> **What to work on**: Copy each line of the records that contains the word "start".

> **Exercise data**:

BEGIN

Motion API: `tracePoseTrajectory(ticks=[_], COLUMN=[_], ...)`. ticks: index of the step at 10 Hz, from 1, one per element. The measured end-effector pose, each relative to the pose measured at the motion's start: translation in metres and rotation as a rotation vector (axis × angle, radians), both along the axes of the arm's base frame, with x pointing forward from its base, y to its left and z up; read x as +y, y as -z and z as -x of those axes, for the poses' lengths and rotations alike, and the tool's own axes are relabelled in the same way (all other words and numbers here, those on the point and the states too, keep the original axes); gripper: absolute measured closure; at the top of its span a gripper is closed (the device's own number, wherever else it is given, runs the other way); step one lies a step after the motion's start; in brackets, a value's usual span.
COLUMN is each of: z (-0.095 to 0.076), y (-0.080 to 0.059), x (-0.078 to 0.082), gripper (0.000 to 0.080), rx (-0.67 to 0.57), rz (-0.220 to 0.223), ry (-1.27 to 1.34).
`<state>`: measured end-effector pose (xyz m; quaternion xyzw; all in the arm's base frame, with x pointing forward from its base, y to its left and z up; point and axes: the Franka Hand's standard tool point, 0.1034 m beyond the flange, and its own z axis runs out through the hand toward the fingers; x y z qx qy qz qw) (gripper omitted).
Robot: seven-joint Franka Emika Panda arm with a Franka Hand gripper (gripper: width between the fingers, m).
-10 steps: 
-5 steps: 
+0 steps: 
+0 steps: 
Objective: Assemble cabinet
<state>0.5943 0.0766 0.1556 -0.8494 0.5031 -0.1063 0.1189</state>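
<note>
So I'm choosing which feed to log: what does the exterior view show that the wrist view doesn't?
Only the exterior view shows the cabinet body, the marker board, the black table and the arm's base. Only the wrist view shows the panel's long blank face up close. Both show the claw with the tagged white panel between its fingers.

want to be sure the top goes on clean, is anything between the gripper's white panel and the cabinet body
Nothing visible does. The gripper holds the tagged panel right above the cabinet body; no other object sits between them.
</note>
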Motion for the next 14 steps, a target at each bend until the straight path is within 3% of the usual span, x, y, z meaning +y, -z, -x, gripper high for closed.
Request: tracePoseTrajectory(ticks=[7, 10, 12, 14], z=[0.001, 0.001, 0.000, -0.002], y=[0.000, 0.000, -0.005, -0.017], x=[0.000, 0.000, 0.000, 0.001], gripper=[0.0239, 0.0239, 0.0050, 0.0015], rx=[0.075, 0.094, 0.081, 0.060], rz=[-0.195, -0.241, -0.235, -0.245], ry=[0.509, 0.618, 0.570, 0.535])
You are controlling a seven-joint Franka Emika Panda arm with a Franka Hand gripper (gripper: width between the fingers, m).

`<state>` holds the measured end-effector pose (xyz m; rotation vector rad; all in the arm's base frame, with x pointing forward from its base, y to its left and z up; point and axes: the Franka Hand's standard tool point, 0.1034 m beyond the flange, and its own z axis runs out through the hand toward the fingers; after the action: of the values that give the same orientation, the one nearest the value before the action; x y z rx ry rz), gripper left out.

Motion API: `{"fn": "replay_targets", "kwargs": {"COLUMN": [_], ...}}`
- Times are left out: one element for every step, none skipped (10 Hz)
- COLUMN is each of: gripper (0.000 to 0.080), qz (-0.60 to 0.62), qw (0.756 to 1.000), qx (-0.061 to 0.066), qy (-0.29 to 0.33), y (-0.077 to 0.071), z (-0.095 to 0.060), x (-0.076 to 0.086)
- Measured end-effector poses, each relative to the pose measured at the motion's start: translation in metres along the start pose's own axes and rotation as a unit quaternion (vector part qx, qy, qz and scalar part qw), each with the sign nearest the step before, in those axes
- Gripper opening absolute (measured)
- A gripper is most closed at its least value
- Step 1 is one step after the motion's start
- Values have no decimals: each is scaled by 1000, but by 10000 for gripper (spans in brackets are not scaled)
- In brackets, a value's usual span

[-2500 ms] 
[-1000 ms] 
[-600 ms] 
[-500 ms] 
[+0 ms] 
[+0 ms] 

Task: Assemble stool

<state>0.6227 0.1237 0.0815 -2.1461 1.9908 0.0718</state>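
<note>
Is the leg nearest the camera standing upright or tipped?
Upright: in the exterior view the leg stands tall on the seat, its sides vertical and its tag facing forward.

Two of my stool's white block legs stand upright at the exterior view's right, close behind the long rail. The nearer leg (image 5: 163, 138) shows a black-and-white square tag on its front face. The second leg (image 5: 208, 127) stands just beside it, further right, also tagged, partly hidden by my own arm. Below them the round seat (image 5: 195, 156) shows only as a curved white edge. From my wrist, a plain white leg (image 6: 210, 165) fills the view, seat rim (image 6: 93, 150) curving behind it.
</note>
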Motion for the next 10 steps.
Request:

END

> **Answer to this task**:
Motion API: `tracePoseTrajectory(ticks=[_], COLUMN=[_], ...)`. ticks: index of the step at 10 Hz, from 1, one per element. The measured end-effector pose, each relative to the pose measured at the motion's start: translation in metres and rotation as a rotation vector (axis × angle, radians), both along the axes of the arm's base frame, with x pointing forward from its base, y to its left and z up; read x as +y, y as -z and z as -x of those axes, for the poses' lengths and rotations alike, and the tool's own axes are relabelled in the same way (all other words and numbers here, those on the point and the states too, keep the original axes); gripper: absolute measured closure; at the top of its span a gripper is closed (the device's own number, wherever else it is given, runs the other way); step one lies a step after the motion's start; in brackets, a value's usual span.
- Measured end-effector poses, each relative to the pose measured at the motion's start: translation in metres along the start pose's own axes and rotation as a unit quaternion (vector part qx, qy, qz and scalar part qw), each with the sign nearest the step before, in those axes
- Step 1 is one step after the motion's start

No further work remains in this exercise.